Manifold Learning for Source Separation in Confusion-Limited Gravitational-Wave Data
The Laser Interferometer Space Antenna (LISA) will observe gravitational waves in a regime that differs sharply from what ground-based detectors such as LIGO handle. Instead of searching for rare signals buried in loud instrumental noise, LISA’s main challenge is that its data stream contains millions of unresolved galactic binaries. These blend into a confusion background, and the task becomes identifying sources that stand out from that signal population. We explore whether manifold-learning tools can help with this separation problem. We built a CNN autoencoder trained on the confusion background and used its reconstruction error, while also taking advantage of geometric structure in the latent space by adding a manifold-based normalization term to the anomaly score. The model was trained on synthetic LISA data with instrumental noise and confusion background, and tested on datasets with injected resolvable sources such as massive black hole binaries, extreme mass ratio inspirals, and individual galactic binaries.
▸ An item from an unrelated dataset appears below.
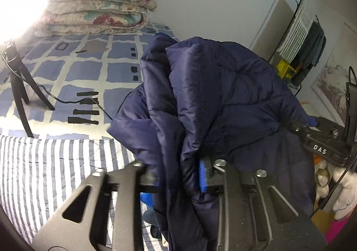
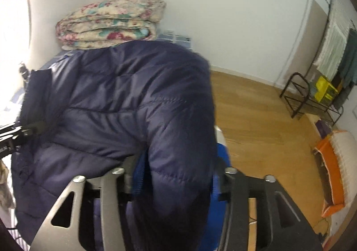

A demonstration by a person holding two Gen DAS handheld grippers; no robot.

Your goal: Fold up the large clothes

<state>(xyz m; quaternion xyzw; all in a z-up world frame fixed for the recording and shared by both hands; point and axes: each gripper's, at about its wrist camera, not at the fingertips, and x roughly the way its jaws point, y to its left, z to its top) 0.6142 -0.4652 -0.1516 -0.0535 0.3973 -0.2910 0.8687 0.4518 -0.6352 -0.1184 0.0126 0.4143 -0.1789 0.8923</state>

A grid search over $α$ and $β$ in the combined score $α\cdot \mathrm{AE}{\mathrm{error}} + β\cdot \mathrm{manifold}{\mathrm{norm}}$ found optimal performance near $α= 0.5$ and $β= 2.0$, indicating that latent-space geometry provides more discriminatory information than reconstruction error alone. With this combination, the method achieves an AUC of $0.752$, precision $0.81$, and recall $0.61$, a $35%$ improvement over the autoencoder alone. These results suggest that manifold-learning techniques could complement LISA data-analysis pipelines in identifying resolvable sources within confusion-limited data.
💡 Research Summary
The paper addresses a fundamental challenge for the Laser Interferometer Space Antenna (LISA): the data stream will be dominated by a stochastic “confusion” background generated by millions of unresolved galactic binaries, making the identification of resolvable sources such as massive black‑hole binaries (MBHBs), extreme‑mass‑ratio inspirals (EMRIs), and individual galactic binaries (GBs) a difficult source‑separation problem. Traditional matched‑filter searches are computationally prohibitive in this regime because the parameter space is enormous and many signals overlap in the time‑frequency domain.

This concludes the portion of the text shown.